Leo Gerdén ’25, an international student from Sweden and organizer of Students for Freedom, said he would like speakers at the group’s events to focus on academic freedom rather than the war in the Middle East.
“We ideally want them to stand by our message of freedom of speech, of academic freedom, rather than focus specifically on what is happening in the Middle East right now,” Gerdén said. “That is always going to be a balancing act.”

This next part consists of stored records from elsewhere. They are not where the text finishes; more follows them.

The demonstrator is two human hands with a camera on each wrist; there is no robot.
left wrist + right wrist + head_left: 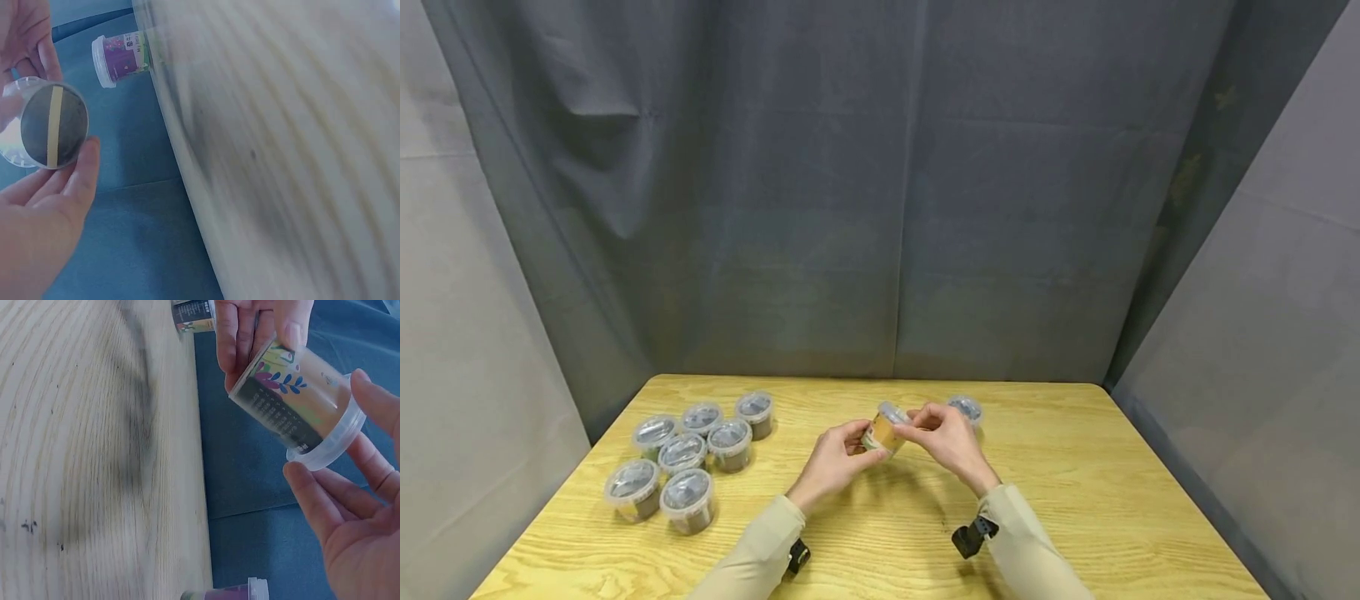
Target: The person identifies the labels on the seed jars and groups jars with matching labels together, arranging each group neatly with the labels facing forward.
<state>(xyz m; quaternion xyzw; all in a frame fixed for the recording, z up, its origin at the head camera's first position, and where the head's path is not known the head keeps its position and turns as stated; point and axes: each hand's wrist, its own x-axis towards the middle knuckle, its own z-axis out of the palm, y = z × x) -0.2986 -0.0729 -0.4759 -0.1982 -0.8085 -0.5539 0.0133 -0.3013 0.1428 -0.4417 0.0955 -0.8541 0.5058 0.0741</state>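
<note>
A small lidded plastic tub [883,431] with an orange, leaf-patterned label is held tilted above the middle of the table. My left hand [833,465] grips it near the base, thumb on the label side. At the other end, my right hand [950,443] holds the clear lid [328,450] by its rim between thumb and fingers. The lid sits on the tub. In the left wrist view the tub's dark round base [70,128] faces the camera, crossed by a pale yellow strip.
A lidded tub with a purple label [122,59] stands behind my right hand. Several similar lidded tubs [688,497] are grouped on the left of the wooden table [1075,500]. A dark curtain [820,208] hangs behind, with pale panels at both sides.
</note>
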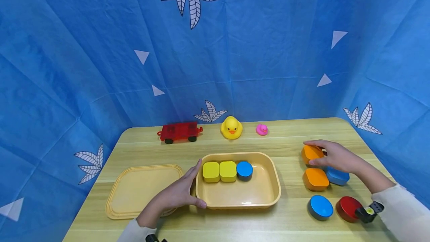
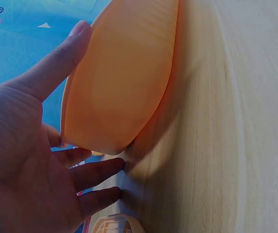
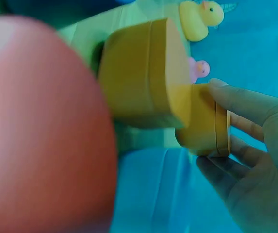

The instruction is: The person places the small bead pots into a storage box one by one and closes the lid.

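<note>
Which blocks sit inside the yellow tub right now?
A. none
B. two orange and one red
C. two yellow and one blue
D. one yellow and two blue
C: the head view shows two yellow blocks and one blue block in a row along the far side of the yellow tub, while the left hand rests against its near left corner and the right hand grips an orange block outside it.

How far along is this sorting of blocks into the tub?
Three blocks already sit in the tub: two yellow blocks and a blue round block. The left hand steadies the tub's side, while the right hand grips an orange block. Still out on the table: another orange block, two blue ones and a red disc.
</note>
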The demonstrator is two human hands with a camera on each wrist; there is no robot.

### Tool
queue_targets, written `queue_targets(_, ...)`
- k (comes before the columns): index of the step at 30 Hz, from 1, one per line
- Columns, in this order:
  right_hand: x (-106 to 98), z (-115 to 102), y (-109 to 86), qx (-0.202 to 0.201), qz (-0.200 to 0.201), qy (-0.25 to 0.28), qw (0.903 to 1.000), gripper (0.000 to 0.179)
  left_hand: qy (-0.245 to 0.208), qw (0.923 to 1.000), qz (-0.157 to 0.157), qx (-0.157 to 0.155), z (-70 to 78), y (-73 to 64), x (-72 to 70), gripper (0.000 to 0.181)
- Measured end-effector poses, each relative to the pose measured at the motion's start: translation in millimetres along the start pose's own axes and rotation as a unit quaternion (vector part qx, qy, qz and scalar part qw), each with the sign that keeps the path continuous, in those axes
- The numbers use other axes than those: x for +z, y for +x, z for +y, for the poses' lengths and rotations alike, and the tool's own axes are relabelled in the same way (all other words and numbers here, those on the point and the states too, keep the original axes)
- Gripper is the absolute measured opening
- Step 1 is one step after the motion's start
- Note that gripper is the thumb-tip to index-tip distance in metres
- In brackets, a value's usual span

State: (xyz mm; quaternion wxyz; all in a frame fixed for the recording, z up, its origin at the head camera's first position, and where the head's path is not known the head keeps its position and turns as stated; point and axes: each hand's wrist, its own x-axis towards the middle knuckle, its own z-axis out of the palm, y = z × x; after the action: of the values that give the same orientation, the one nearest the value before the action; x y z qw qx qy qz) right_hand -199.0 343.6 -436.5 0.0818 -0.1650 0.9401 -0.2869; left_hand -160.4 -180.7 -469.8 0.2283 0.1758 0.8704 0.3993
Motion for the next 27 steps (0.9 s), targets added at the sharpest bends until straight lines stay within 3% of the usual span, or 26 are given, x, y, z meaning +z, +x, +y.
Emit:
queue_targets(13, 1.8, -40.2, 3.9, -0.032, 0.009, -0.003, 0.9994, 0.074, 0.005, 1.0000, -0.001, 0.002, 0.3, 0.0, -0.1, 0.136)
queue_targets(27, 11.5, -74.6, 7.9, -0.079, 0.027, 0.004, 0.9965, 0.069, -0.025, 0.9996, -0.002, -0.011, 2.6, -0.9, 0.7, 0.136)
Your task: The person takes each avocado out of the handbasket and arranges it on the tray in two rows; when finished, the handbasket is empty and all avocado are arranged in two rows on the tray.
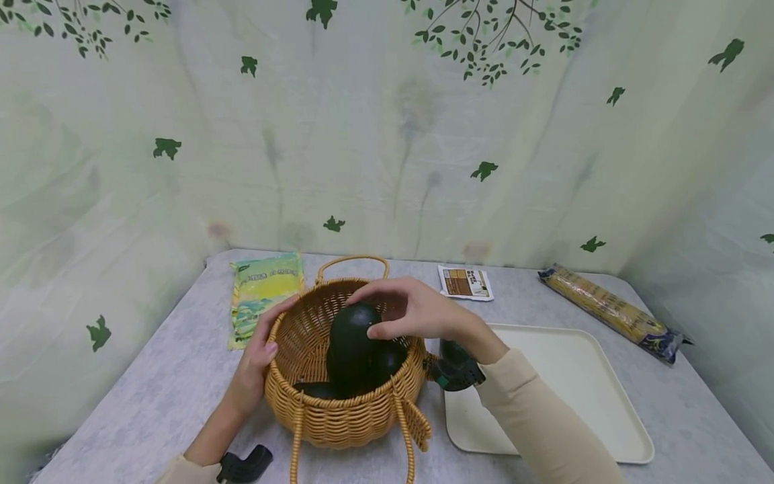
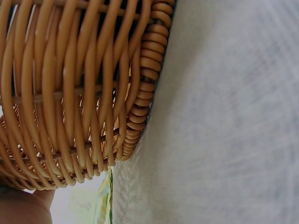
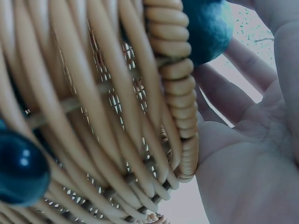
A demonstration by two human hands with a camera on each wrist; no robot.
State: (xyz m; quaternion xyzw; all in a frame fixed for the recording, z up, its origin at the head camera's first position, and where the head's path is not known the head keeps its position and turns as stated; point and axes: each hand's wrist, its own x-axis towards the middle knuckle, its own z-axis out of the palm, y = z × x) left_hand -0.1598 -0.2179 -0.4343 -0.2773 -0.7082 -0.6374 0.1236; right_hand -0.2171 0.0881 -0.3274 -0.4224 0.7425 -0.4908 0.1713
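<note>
A brown wicker basket (image 1: 345,427) stands on the table in front of me, with several dark, glossy rounded items inside. My left hand (image 1: 250,373) holds the basket's left rim, thumb near the edge and fingers along the outer side. Over the opening, my right hand (image 1: 417,312) grips a large dark green-black oval fruit or vegetable (image 1: 351,339) between thumb and fingers. Its lower part sits down among the others, and its exact kind is unclear. The right wrist view shows the oval item (image 3: 208,30) above the rim, against the fingers.
Right of the basket lies a cream tray (image 1: 580,383), partly under my right forearm. A yellow-green packet (image 1: 266,296) is at the back left, a small white-and-brown sachet (image 1: 465,282) at the back. A long golden packet (image 1: 611,309) lies far right. Handles rise from the basket.
</note>
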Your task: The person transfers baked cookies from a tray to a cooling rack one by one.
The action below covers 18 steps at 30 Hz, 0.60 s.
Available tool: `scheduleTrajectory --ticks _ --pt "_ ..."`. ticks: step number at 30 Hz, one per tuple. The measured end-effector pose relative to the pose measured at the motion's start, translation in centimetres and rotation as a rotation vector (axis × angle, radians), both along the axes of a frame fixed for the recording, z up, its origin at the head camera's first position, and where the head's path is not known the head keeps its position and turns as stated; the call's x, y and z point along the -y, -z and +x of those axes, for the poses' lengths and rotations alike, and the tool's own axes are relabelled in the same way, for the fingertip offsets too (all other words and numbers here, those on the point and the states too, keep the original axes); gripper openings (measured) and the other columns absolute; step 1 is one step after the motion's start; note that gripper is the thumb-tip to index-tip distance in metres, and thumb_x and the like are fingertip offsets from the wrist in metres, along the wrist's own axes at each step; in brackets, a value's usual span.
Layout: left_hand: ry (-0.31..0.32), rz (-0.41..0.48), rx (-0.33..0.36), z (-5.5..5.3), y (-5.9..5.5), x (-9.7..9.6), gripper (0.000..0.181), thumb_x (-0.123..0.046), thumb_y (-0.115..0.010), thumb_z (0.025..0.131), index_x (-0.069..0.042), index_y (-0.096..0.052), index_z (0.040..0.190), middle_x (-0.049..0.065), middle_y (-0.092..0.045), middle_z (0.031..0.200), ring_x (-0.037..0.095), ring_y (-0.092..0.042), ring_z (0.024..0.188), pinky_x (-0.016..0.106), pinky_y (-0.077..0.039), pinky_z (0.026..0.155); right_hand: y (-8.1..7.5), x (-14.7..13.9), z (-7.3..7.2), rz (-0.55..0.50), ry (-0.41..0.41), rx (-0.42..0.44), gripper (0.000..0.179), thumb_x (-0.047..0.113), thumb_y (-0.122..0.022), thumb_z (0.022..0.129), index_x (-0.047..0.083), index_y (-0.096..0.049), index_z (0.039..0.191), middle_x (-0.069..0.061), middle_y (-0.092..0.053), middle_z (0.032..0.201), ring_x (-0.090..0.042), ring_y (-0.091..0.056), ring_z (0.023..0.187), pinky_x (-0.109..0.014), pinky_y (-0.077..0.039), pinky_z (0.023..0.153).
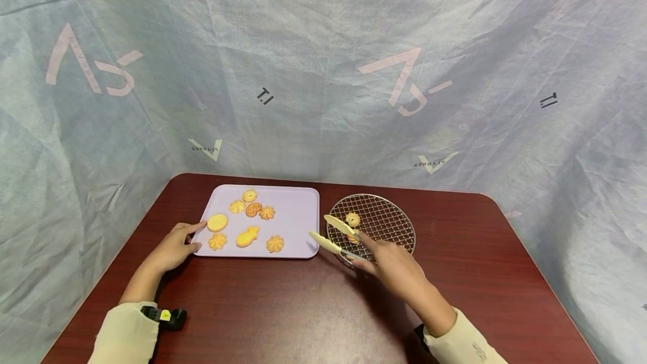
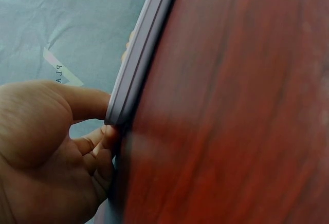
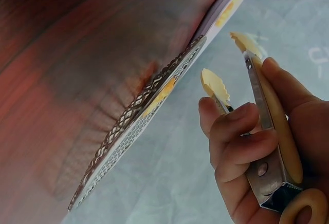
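Observation:
My left hand (image 1: 174, 249) pinches the near left corner of a pale lilac tray (image 1: 298, 212); in the left wrist view the thumb and curled fingers meet at its rim. Several cookies lie on the tray, among them a round one (image 1: 217, 222), a fish-shaped one (image 1: 247, 236) and a flower-shaped one (image 1: 275, 244). My right hand (image 1: 396, 268) grips a pair of tongs (image 3: 267, 172) with cream tips and metal arms. The tips stand apart with nothing between them, above the gap between the tray and a round wire rack (image 1: 389, 223). Two cookies sit on the rack, a ring-shaped one (image 1: 352, 219) and one partly hidden by the tongs.
Both tray and rack stand near the far edge of a dark red wooden table (image 1: 283, 308). Behind and beside it hang grey-blue cloth sheets (image 1: 313, 72) with printed marks. A dark band with a small device (image 1: 172, 318) is on the left wrist.

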<state>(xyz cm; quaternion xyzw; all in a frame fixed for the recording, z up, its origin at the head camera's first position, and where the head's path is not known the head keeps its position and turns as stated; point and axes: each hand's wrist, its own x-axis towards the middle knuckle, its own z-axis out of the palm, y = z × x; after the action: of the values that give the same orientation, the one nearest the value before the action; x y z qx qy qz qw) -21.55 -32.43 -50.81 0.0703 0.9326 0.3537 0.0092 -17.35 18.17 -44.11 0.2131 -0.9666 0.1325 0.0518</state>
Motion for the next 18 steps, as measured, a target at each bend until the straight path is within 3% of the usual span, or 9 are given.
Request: scheduleTrajectory --ticks 8,18 --pt "-0.007 0.002 -0.021 0.1 0.2 0.0 0.053 0.006 -0.064 0.092 0.014 -0.05 0.143 0.028 -0.048 0.112 0.028 -0.047 0.088 0.032 -0.039 0.071 0.1 0.8 -0.4 0.013 -0.043 -0.033 0.067 0.046 -0.073 0.092 0.009 -0.059 0.146 -0.013 -0.073 0.094 -0.031 -0.072 0.082 -0.046 -0.057 0.07" --pt "-0.005 0.0 0.002 0.0 -0.1 -0.1 0.054 0.005 -0.065 0.094 0.014 -0.049 0.144 0.029 -0.048 0.114 0.029 -0.047 0.09 0.032 -0.039 0.072 0.2 2.2 -0.8 0.011 -0.082 -0.015 0.063 0.044 -0.075 0.092 0.011 -0.061 0.144 -0.014 -0.073 0.094 -0.029 -0.07 0.076 -0.044 -0.056 0.065"
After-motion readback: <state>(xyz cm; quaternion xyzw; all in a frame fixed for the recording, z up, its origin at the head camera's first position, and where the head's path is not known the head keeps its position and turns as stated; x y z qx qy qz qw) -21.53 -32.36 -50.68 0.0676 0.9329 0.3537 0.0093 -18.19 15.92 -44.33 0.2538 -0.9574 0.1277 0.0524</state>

“If people want to show up and they have Palestine flags, there’s nothing that we can do about that,” he added.
But not all student protesters share the same vision. Some have argued that administrative interventions into the Center for Middle Eastern Studies and the Harvard Divinity School prove pro-Palestine speech has been specifically targeted.
“Why has the ongoing presidential showdown between Donald Trump and Harvard President Alan Garber been framed as one between opposing forces?” pro-Palestine organizer Violet T.M. Barron ’26 said at an April rally sponsored by HOOP. “Harvard’s Zionism and Trump’s fascism are not at odds. They are two sides of the same coin.”
Gerdén said he has told other Students for Freedom organizers that “all of the messaging from our side should be stuff that 80 percent of campus agrees on.”
Yet some of the most committed attendees of their protests remain pro-Palestine activists, and organizers will have to assess which issues they think can unite the student body moving forward.
Sial, who has attended meetings with organizers and given a speech at a Students for Freedom event, said the presence of pro-Palestine voices at rallies does not inherently pose an issue for the group.
“Many of these protests were painted as, ‘Oh, some of it was a mistake by having a lot of pro-Palestinian voices as well,’” Sial said. “I wouldn’t say that’s an issue. I think that is inevitable. That happens. I think that is something which, if you think about it, that’s what the movement is fighting for — being able to say anything you want.”
He added that Students for Freedom leaders have “very, very varying views on the Israel-Palestine conflict,” but that it has not stopped them from uniting behind the group’s mission of protecting international students.
“This part of Harvard reflects a very mature side of the undergraduate body where people advocate for something and can work out their differences and stand in for a common cause,” Sial said.